A “less is more” lesson by #AlexOLoughlin or how to make a simple scene unforgettable:
Steve: You want to know why I don’t play guitar anymore?
Danny: Yes, I would like to know why you don’t play guitar anymore.
Steve: Tenth grade talent show. I signed up to perform. I practiced the song every day for months and months, and the day finally came around. I was standing in the wings. My guitar was in tune. They called my name, I walked out on stage. I turn around and look at all those people. And I couldn’t do it. I couldn’t do it, so I walked off and never played guitar ever again.
Danny: That’s it?
Steve: That’s it.
Danny: Tenth grade, you had stage fright, so you never played guitar ever again?
Steve: I didn’t have stage fright; it was bigger than that.

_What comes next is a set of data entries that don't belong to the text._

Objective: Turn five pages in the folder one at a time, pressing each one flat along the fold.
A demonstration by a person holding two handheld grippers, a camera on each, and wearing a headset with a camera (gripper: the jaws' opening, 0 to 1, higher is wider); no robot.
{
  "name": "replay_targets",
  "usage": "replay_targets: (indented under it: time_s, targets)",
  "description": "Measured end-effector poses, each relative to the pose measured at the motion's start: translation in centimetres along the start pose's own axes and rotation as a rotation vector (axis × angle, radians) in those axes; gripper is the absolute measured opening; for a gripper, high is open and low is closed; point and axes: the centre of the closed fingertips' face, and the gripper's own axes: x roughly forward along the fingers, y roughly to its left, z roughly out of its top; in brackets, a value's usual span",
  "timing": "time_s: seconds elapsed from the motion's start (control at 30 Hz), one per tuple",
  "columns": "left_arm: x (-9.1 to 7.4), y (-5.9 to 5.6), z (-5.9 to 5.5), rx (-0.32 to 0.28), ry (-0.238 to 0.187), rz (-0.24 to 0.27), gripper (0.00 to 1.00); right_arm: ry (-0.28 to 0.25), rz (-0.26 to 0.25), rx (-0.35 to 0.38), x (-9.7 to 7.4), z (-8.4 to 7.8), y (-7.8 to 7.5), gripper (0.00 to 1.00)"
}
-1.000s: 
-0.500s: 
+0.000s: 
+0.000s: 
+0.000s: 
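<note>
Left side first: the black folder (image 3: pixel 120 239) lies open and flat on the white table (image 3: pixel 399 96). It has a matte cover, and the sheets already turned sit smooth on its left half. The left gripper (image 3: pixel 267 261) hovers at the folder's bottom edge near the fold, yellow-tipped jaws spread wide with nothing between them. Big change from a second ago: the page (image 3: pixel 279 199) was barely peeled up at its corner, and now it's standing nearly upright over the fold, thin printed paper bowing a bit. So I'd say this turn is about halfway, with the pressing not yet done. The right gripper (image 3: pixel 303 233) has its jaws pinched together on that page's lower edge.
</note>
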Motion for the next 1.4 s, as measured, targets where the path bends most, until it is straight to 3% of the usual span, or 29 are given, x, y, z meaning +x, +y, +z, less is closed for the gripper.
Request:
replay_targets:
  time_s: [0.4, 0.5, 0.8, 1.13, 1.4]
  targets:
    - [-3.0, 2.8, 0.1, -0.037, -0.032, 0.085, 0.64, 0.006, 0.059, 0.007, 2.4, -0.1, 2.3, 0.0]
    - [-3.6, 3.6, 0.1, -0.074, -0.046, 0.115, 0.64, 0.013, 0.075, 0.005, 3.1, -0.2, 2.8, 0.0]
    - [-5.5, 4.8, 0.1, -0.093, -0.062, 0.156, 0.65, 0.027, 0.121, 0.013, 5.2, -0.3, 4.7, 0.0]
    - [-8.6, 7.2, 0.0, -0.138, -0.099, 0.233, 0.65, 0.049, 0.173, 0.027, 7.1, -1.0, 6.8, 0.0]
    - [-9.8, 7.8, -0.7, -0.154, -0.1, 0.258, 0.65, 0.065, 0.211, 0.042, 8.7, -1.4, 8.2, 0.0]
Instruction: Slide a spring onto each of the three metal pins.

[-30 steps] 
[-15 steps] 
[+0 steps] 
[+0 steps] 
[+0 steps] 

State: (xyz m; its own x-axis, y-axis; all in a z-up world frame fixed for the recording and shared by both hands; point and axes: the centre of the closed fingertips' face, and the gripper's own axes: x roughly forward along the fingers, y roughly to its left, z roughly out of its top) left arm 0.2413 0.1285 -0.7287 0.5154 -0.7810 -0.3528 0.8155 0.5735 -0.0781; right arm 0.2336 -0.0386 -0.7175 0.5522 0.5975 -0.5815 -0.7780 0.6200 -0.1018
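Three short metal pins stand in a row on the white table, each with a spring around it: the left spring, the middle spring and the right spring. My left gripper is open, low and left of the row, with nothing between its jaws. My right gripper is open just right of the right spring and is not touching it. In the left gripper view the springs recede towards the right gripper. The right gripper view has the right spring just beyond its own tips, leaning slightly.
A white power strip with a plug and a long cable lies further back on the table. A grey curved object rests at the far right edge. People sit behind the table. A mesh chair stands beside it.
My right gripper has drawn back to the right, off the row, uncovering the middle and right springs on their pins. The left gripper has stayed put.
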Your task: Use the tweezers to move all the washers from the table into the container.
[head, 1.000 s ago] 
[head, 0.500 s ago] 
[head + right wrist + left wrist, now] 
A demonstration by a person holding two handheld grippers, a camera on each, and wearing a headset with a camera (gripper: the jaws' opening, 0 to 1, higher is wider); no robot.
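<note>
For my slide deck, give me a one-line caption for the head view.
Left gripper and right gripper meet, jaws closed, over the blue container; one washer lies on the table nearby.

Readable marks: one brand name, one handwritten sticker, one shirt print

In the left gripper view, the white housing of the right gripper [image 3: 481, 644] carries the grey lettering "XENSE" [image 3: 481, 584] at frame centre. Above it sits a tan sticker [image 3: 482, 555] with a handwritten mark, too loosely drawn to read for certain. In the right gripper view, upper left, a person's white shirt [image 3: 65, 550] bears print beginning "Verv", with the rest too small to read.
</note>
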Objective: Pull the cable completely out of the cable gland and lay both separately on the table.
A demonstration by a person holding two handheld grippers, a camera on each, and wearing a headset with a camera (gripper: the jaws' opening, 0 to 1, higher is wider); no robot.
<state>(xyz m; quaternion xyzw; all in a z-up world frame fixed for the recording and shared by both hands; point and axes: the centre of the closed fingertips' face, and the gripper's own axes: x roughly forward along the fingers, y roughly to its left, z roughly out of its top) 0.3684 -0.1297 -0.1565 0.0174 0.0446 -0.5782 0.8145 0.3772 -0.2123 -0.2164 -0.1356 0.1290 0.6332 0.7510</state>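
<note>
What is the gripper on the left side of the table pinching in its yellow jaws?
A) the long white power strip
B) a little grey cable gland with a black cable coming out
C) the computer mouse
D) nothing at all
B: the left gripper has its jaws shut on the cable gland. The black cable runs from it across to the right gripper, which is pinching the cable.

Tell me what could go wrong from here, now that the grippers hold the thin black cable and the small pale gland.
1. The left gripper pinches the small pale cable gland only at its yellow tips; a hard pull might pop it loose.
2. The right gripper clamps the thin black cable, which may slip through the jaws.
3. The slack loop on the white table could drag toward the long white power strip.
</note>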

I’m telling you, man, it was a, uh… You know, I guess it was an existential crisis. I just, in that moment, I couldn’t handle the vulnerability that I was experiencing.
I couldn’t handle how exposed I felt. I felt like I couldn’t breathe, and I thought it was gonna kill me.
Look, man, I was raised differently than you, okay? I wasn’t raised in a house with a supportive family encouraging me to share my feelings. And in your case, every feeling. The McGarrett men are a different breed. They…
To them, showing emotion is like showing weakness, you know? I mean, it’s stupid, but it’s just the way it is.
Danny: Mm, I understand that, um… I just figure after everything we’ve been through, you know– your father, my brother, everything– I figured maybe I was, you know, somebody that you could open up to, is all, you know?